To me, being both anal-retentative and a woman with very limited resources, I am psychologically compelled to figure out the cost of literally everything. In that way, I can then determine whether it can be worked into the budget or not. Besides, experience teaches me I am not overtly fond of both financial surprises or being seriously unprepared. When I am financially surprised and unprepared - bad things happen. While this principle guides my life it also has wider applications for governments.
The Israeli government has failed to calculate the true cost of evicting 8,000 plus Jews from their home in the Gaza Strip says the Israeli Comptroller. The Jerusalem Post carries this report on the Comptroller's report:
The government failed to properly debate and calculate the true cost of the evacuation of 25 settlements in Gaza and northern Samaria in August of 2005, according to charges laid out in the 2007 State Comptroller's Report. It noted that original cost estimations for the Disengagement Plan in the winter of 2004 spoke of NIS 4.5 billion, which had doubled and turned into NIS 9 billion by May of 2006.
"Decision makers did not have exact figures about the budgetary needs," and were not properly briefed, the report stated. It blamed the problem largely on both the Ministerial Committee for Disengagement and the forum of directors-general that fed the committee information regarding the plan.
According to the report, which was released for publication Wednesday, the forum should have presented a more general overview with complete financial considerations. At the same time, the ministerial committee should have picked up on the problem and demanded better information. The Treasury should have developed a mechanism to track all the funding as well.
Even now, according to the report which was presented Wednesday to the Knesset, there is not enough information available to calculate the final cost of disengagement. The comptroller blamed a portion of the hike on the government's failure to initially address the resettlement costs not associated with personal reimbursements to the evacuees.
In addition, financial considerations took a back seat to the diplomatic ones. Budgetary considerations should have been an important part of the decision making process when it came to weighing different implementation options, the report stated.
Even when the plan first passed the cabinet in June 2004, according to the report, "the government knew that financing it [disengagement] required a large scale budget... After the government approved the disengagement plan, a high priority should have been given to budgetary considerations when weighing implementation options." This didn't happen.
Decisions were made in a haphazard and piecemeal fashion that led to a budgetary hike of some NIS 2.4b. within half a year for evacuee assistance separate from personal compensation payments. In addition, no proper budgetary framework and limit was developed for all the aspects of the plan involved in taking the evacuees out of Gaza and northern Samaria.
The setting of overall financial limits would have forced a more effective allocation of funds, according to the comptroller. It added that some of the transfer requests to the Prime Minister's Office violated proper financial procedure and made it hard to implement budgetary controls.
While some of the uncalculated budget hike is attributable to military spending, which to date has reached NIS 2.5b., the report focused its attention on the decision making process with respect to additional civilian resettlement costs of NIS 2.4b.
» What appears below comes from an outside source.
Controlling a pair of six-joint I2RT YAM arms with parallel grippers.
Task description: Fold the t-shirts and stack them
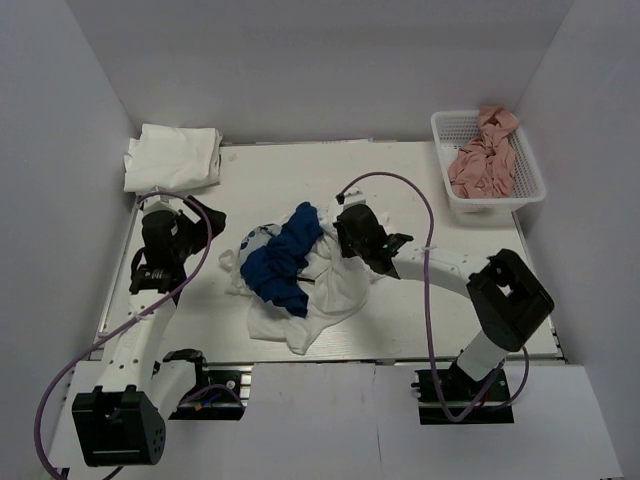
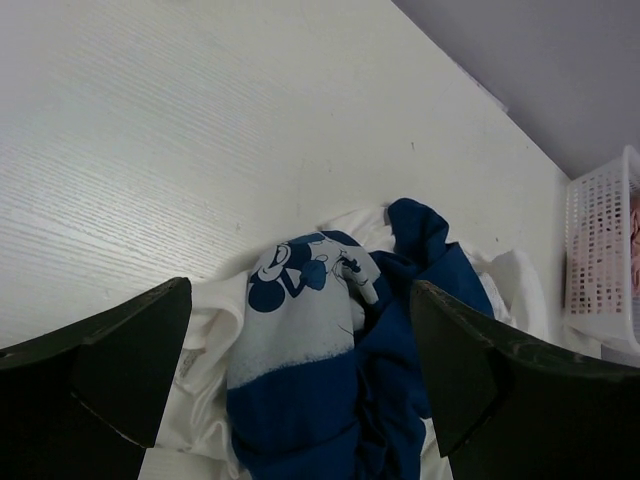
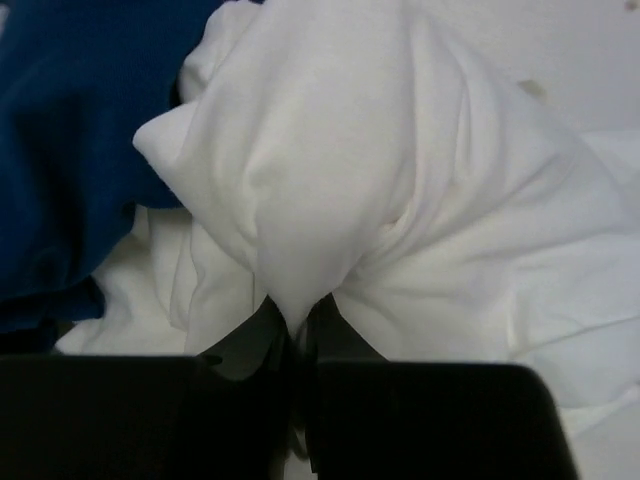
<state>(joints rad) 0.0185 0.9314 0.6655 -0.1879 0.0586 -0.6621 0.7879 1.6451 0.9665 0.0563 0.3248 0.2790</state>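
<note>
The right gripper [image 3: 300,322] is pressed together on a pinched ridge of the white t-shirt [image 3: 380,180], the cloth bunching up into a peak just above its fingertips. That shirt lies crumpled in a heap at the middle of the table [image 1: 400,170], tangled with a blue shirt [image 1: 285,262] that drapes over its left part. At the left edge of the heap a pale shirt panel with a blue cartoon print [image 2: 300,280] shows.

The left gripper [image 2: 300,300] hangs above that left edge with its jaws wide apart, holding nothing.

The fabric looks light, limp and loose. It will probably sag and trail from any single pinch, and the blue shirt may drag along with it, as the two overlap. A grip on a fold in the middle is likely to lift only a bundle. A hem, a shoulder seam or the collar would spread the shirt better, with the second arm taking the matching corner.

A folded white stack [image 1: 172,157] sits at the far left corner, well apart from the heap. A basket [image 1: 441,135] of pink cloth [image 1: 485,160] stands at the far right.
</note>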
Included in this sum was NIS 210 million for hotel rooms where many of the evacuees were initially housed and NIS 775 million for temporary housing where most of the evacuees still live. According to the report, that NIS 2.4b. was the result of decisions made only after the initial disengagement budget passed the Knesset in March 2005. In that period, the focus was on the NIS 4.1b. set aside for personal compensation, of which it was expected that no more than NIS 2.5 to 3b. would actually be needed. While to date only some NIS 2.3b. has been given for personal compensation, it is expected, according to the comptroller's office, that at least the full NIS 4.1b. will be used.
There is more and it’s all dark but I would be remiss if I did not remind readers that full compensation has yet to be paid out, and almost two years later; the prospects for permanent housing for the majority of Gush Katif refugees is still bleak in the short-term.
So the next time anyone has a suggestion or peace plan for the region, let us start with the cost of calculating the "peace" by evicting almost half a million Jews from their homes in the West Bank.
Then we can move on to look at the Rand Corp study which estimated the needed influx of capital to help the Palestinians build a viable state out of the West Bank and the Gaza Strip. The Rand study is a few years old and was calculated before the rise of Hamas. It also counts on the non-destruction of the greenhouses of the Gaza Strip, as well as allowing for a significant influx of Palestinian labour fully into the Israeli economy which may or may not be allowed to happen. The Rand study, lowball-best-case scenario, starts at US$33 Billion.
Transfer has never looked better or more cost efficient.